In the listing that follows, the lines starting at the one containing "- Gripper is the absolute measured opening" and ending at the one containing "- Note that" are to be returned exactly, both boundary lines included, and no others.

● ● ● ● ● ● ●

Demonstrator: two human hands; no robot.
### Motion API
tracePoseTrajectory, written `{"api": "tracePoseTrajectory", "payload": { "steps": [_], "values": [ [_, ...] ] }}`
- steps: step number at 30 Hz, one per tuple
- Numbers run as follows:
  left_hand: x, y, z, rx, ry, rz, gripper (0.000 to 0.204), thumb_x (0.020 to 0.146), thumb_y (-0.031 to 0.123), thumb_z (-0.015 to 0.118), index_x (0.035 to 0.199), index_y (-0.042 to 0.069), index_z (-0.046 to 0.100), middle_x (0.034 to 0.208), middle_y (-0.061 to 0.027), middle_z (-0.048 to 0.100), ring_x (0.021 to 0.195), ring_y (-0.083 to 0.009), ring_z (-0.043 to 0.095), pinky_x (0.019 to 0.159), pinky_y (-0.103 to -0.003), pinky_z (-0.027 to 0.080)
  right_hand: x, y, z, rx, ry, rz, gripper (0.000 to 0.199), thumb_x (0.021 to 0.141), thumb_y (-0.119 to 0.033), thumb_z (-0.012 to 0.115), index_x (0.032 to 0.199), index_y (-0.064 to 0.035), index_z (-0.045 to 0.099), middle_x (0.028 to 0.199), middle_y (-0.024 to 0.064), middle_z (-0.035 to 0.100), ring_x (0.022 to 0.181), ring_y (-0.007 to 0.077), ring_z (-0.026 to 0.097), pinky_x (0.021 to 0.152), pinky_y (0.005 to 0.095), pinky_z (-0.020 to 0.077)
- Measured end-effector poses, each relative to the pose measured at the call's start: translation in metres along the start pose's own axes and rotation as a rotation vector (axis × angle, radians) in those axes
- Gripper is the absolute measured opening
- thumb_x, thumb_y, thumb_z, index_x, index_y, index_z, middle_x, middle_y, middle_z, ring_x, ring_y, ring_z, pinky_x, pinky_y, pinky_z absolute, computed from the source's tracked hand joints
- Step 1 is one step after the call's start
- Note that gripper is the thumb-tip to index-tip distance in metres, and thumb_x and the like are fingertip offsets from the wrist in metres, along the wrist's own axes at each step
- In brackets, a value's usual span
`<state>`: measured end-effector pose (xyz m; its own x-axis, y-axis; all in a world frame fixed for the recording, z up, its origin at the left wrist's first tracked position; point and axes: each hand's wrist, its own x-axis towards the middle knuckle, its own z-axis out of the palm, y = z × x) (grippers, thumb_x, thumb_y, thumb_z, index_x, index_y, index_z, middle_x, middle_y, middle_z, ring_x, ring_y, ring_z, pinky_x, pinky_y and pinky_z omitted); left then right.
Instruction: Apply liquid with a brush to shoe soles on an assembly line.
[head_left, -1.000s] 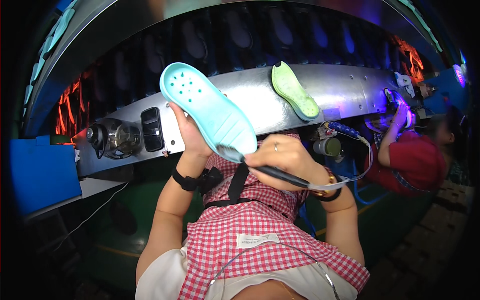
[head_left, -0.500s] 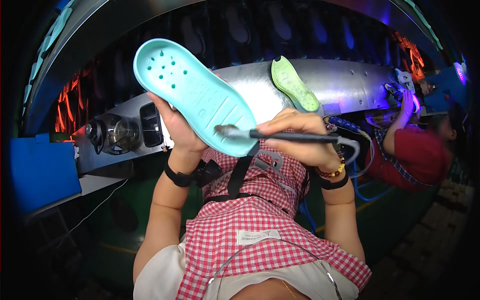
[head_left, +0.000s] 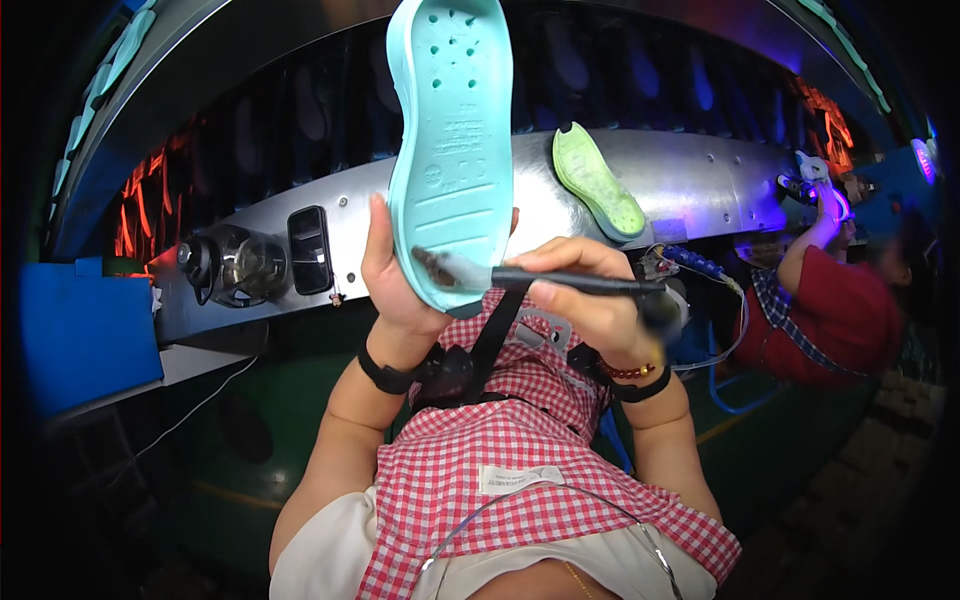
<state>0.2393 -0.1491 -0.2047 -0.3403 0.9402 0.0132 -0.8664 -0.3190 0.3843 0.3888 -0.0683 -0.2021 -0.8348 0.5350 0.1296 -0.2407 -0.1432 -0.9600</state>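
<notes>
The turquoise sole (head_left: pixel 458 200) had swung round since half a second before: its toe end, which had slanted to the upper left, pointed almost straight away from the person and was cut off by the picture's top edge. The brush (head_left: pixel 575 282) had shifted too, its bristles going from the middle of the heel to near the heel's left rim. The green sole (head_left: pixel 600 182) lay on the metal surface (head_left: pixel 690 170) as earlier.

The left hand (head_left: pixel 408 292) held the turquoise sole up around its heel, thumb along the left side and a fingertip showing past the right side. The fingers of the right hand (head_left: pixel 592 300) pinched the brush's black handle, which lay nearly level.

The turquoise sole's toe reached beyond the far edge of the surface, over the dark opening. Bare metal showed between the two soles, and more stretched right of the green sole toward a co-worker (head_left: pixel 835 315). The green sole's heel lay close to the near edge. On the left, a narrower bare strip separated the left hand from a black tray (head_left: pixel 309 250); a clear jug (head_left: pixel 250 265) stood just beside that tray.
</notes>
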Motion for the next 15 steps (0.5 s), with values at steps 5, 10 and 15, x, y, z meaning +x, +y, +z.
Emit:
{"api": "tracePoseTrajectory", "payload": {
  "steps": [5, 10, 15],
  "values": [
    [0.003, 0.004, -0.011, -0.026, 0.032, 0.043, 0.066, 0.087, 0.052, 0.029, 0.125, -0.001, 0.036, 0.118, -0.0207, 0.048, 0.102, -0.0357, 0.052, 0.089, -0.047, 0.041, 0.006, -0.011, 0.001, -0.078, 0.018, 0.028, 0.019, 0.075, 0.002, 0.060, 0.093, 0.0022, 0.060, 0.090, 0.0106, 0.063, 0.080, 0.0119, 0.059, 0.073, 0.0234, 0.0472],
    [0.004, 0.009, -0.014, 0.011, 0.002, 0.047, 0.060, 0.086, 0.045, 0.040, 0.123, -0.002, 0.039, 0.115, -0.0199, 0.050, 0.101, -0.0327, 0.053, 0.088, -0.045, 0.043, 0.012, -0.028, -0.001, -0.166, -0.145, -0.035, 0.021, 0.071, 0.001, 0.064, 0.093, 0.0011, 0.062, 0.091, 0.0122, 0.063, 0.081, 0.0146, 0.061, 0.071, 0.0242, 0.0481],
    [0.004, 0.021, -0.020, 0.112, 0.037, 0.006, 0.058, 0.083, 0.039, 0.048, 0.122, -0.003, 0.040, 0.113, -0.0194, 0.052, 0.099, -0.0290, 0.055, 0.088, -0.040, 0.044, 0.020, -0.033, -0.012, -0.419, -0.335, -0.194, 0.020, 0.070, 0.001, 0.065, 0.090, 0.0009, 0.063, 0.089, 0.0122, 0.064, 0.078, 0.0173, 0.062, 0.070, 0.0255, 0.0487]
  ]
}}
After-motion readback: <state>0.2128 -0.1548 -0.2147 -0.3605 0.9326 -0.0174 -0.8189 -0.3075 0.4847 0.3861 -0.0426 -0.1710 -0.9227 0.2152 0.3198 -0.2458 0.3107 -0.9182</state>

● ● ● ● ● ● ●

Task response:
- Gripper is the absolute measured opening
- thumb_x, thumb_y, thumb_z, index_x, index_y, index_z, middle_x, middle_y, middle_z, ring_x, ring_y, ring_z, pinky_x, pinky_y, pinky_z absolute, computed from the source's tracked hand joints
- Step 1 is one step after the call's start
- Note that gripper is the thumb-tip to index-tip distance in metres, and thumb_x and the like are fingertip offsets from the wrist in metres, along the wrist's own axes at each step

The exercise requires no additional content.